They are polymeric networks with three dimensional configurations capable of
imbibing high amounts of water or biological fluids. Their affinity to absorb water is
attributed to the presence of hydrophilic groups such as –OH,-CONH,-CONH2 and
SO3H in polymers forming hydrogel structures. Due to the contribution of these
groups and domines in network, the polymer is thus hydrated to different degrees
(more than 90% weight) depending on nature of aqueous environment and polymer
composition. They are insoluble due to the presence of chemical and/or physical
cross links such as entanglements. Their ability to swell, under physiological
conditions, makes them an ideal material for biomedical applications. It is also
possible to produce hydrogels containing a significant portion of hydrophobic
polymers, by blending or copolymerizing hydrophilic and hydrophobic polymers.
HYPERTENSION: (HTN) or high blood pressure is a cardiac chronic medical
condition in which the systemic arterial blood pressure is elevated. It is the opposite
of hypotension. Hypertension is classified as either primary (essential) hypertension
or secondary hypertension; About 90–95% of cases are categorized as "primary
hypertension," which means high blood pressure with no obvious medical cause. The
remaining 5–10% of cases (Secondary hypertension) are caused by other conditions
that affect the kidneys, arteries, heart or endocrine system.
The drug for study Losartan which is well absorbed from GIT and under goes
first pass metabolism with a total bioavailability of 33%. Out of the total
administered dose of Losartan approximately 14% of the drug is converted into
metabolite. The peak plasma concentration of the losartan and its metabolite is
achieved in 1 hour and 3-4 hours respectively.
The volume of distribution of losartan is 34 lts and its metabolite is 12 lts.
Most of the administered drug and its metabolite is plasma bound which cause
increase in plasma concentration on repeated daily dosing. The T1/2 of Losartan is
2hours and that of the metabolite is 6-9 hours.

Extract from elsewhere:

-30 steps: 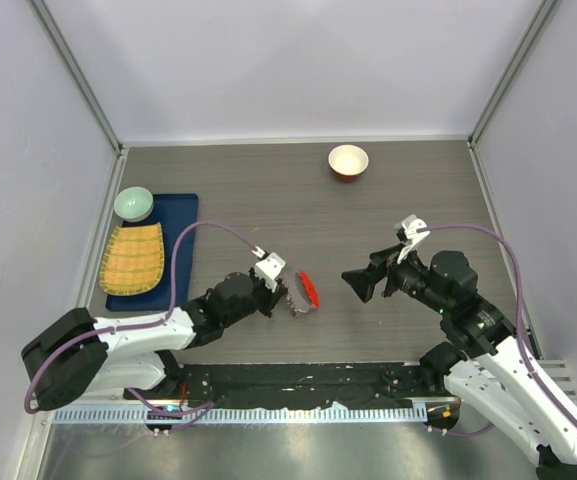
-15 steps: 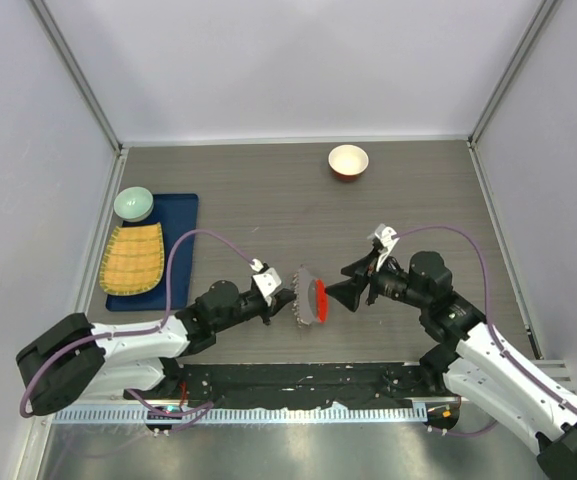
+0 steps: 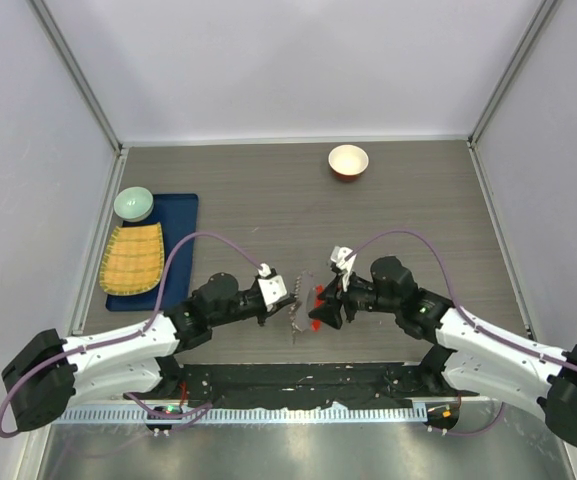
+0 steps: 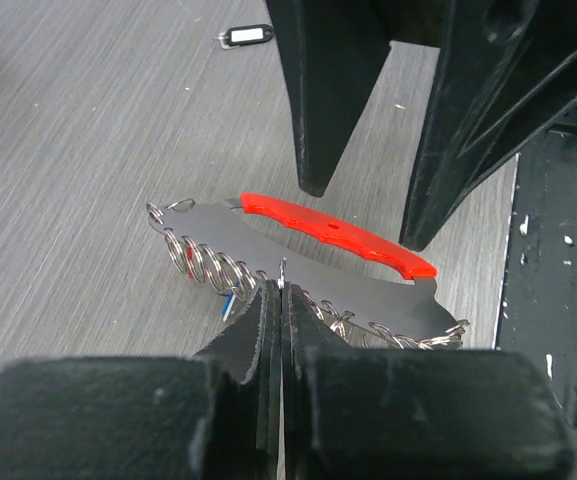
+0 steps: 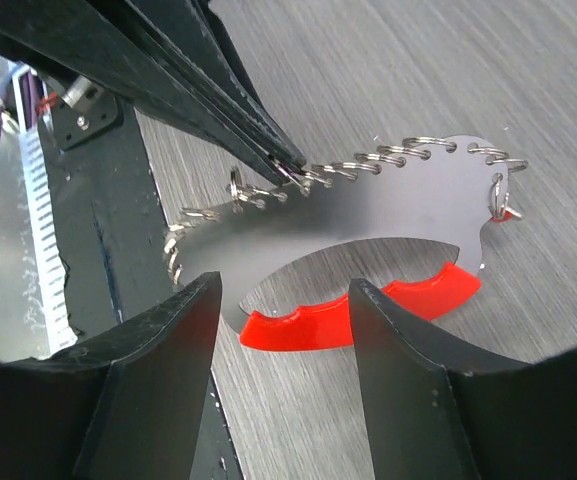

It is freely soluble in water, soluble in
alcohols, slightly soluble in common organic slovents such as acetonitrile, methyl
ethyl ketone.
6.2 REVIEW OF LITERATURE:

Pavithra TK has done the study to develop controlled release matrix tablets of
Losartan potassium by simplex lattice design and evaluating the relationship and
influence of different content levels of HPMC, Eudragit RSPO, Eudragit RLPO and
ethylcellulose, in order to achieve a zero-order release of Losartan potassium. Tablets
were prepared by wet granulation process. In-vitro drug release study revealed that
HPMC causes initial burst release of drug hence combining HPMC with Eudragit
sustained the action for 8hrs (95.92±0.57% release)review of the literature:.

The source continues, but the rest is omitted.